Una nuova Casmez per il Mezzogiorno? Proseguendo il ciclo di articoli su questa questione (questo è il terzo, i precedenti sono apparsi su questo giornale il 3 settembre e il 17 settembre), mi fa piacere ricordare, al solito, che ovviamente una riproposizione pura e semplice di uno strumento pensato (e funzionante bene, almeno per i primi 20 anni) istituito nell’ormai lontano 1950, non è ragionevole. E tuttavia, un’attenzione particolare al Mezzogiorno, una riproposizione della questione meridionale come grande questione nazionale, che, risolta, aiuterebbe l’intero Paese, va prevista e attuata. Certo, i venti di “secessione dei ricchi”, la malcelata secessione sotto forma di devoluzione di materie (e soldi) dallo Stato alle Regioni, richiesta da quasi tutte le regioni del Nord, non va proprio in questa direzione.
Se alle Regioni più ricche e che contribuiscono in misura maggiore alla fiscalità generale nazionale andasse tutto o quasi il gettito colà raccolto, cifre enormi sarebbero sottratte agli altri territori. Si verrebbe a scardinare il principio di uguaglianza di diritti dei cittadini, dovunque nascano o vivano all’interno della Repubblica. E poi, chi impedirebbe, ragionando in tal balordo e scellerato modo, che Milano poi non chieda di trattenere per sé le tasse raccolte nel Comune, e non che siano devolute per finanziare servizi per la più povera Pavia? O, ancora, perché i cittadini di via Montenapoleone (strada “ricca” milanese) con le loro alte tasse dovrebbero finanziare infrastrutture e servizi nel disagiato, periferico e “povero” quartiere di Quarto Oggiaro? Capite, si arriverebbe a una situazione impossibile e insostenibile.
Durante i due governi Conte I e Conte II, e poi Draghi, di autonomia si è sempre continuato a parlare (cambiavano i ministri, nel frattempo), ma non si è approdati a nulla. Ora lo scenario è cambiato. La vittoria delle destre ha prepotentemente riportato l’autonomia differenziata al centro dell’azione politica della Lega; a luglio 2024 è stata approvata la cosiddetta legge Calderoli, che norma le richieste/concessioni di autonomia differenziata. E le Regioni richiedenti e il Governo corrono ad attuarne le disposizioni, per dare immediatamente “autonomia differenziata” a chi l’ha chiesta.

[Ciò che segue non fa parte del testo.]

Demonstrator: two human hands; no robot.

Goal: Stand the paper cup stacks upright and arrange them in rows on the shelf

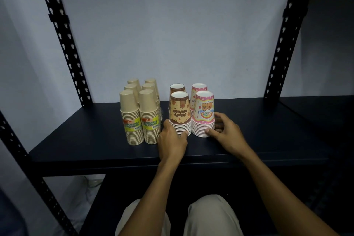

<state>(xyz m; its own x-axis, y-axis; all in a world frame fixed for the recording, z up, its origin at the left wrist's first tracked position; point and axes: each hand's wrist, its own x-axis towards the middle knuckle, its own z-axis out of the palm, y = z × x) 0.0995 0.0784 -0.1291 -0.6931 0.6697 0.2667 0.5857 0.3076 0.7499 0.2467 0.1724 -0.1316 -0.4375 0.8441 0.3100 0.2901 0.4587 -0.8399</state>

Vorrei notare che a una maggiore autonomia non corrisponde una maggiore responsabilità fiscale, cioè è sempre lo Stato a “mettere le tasse”, tanto per parlar chiaro, e poi trasferisce i soldi. La Regione non si prende quindi nessuna responsabilità impositiva. Vorrei, ancora, sottolineare altri due aspetti: effetto dell’autonomia differenziata sugli squilibri territoriali; effetto dell’autonomia differenziata sulle politiche pubbliche nazionali/locali. Quand’anche ci fossero equità ed equilibrio territoriale senza grosse differenze (e ovviamente purtroppo non è così) le scelte di autonomia differenziata non sarebbero utili e giuste. Infatti, le richieste di autonomia riguardano talmente numerose materie e sono talmente pervasive da provocare in ogni caso una inaccettabile frammentazione delle politiche pubbliche. Quali conseguenze avrebbe la competenza regionale in materie come le grandi reti nazionali di trasporto e navigazione? Oppure produzione e trasporto di energia? In quest’ultimo caso, le ultime vicende internazionali (aumento del costo del gas, guerra e così via) spingono a pensare a una dimensione sovranazionale, europea per lo meno, altro che ridursi a un’asfittica visione regionale italiana!
Ma, in definitiva, che cosa chiedono le Regioni secessioniste? Solo alcuni esempi: acquisizione della rete ferroviaria e autostradale al demanio regionale; approvazione delle infrastrutture strategiche di competenza statale che interessano il territorio regionale; le competenze statali in materia di immigrazione; addirittura, per chiudere, l’equivalenza terapeutica dei farmaci: immaginate 20 piccole Agenzie italiane del farmaco, una per Regione, con norme e regole diverse per i farmaci! Un delirio! Eppure, Calderoli (o Zaia o Fontana) afferma che l’autonomia significa «semplificare» e «migliorare» la vita dei cittadini.
Infine, nessuno ha mai posto e approfondito la questione: come si giustifica l’esistenza di richieste del genere? Si parla, in maniera generica, di «attribuzione di forme e condizioni particolari di autonomia in forza di specificità proprie della regione e funzionali alla sua crescita e sviluppo».
E basta! Dovrebbe invece essere messo nero su bianco che le richieste devono essere accompagnate da specifiche e dettagliate motivazioni, caso per caso, riferibili in maniera esplicita e riscontrabile a particolarità e peculiarità della Regione richiedente.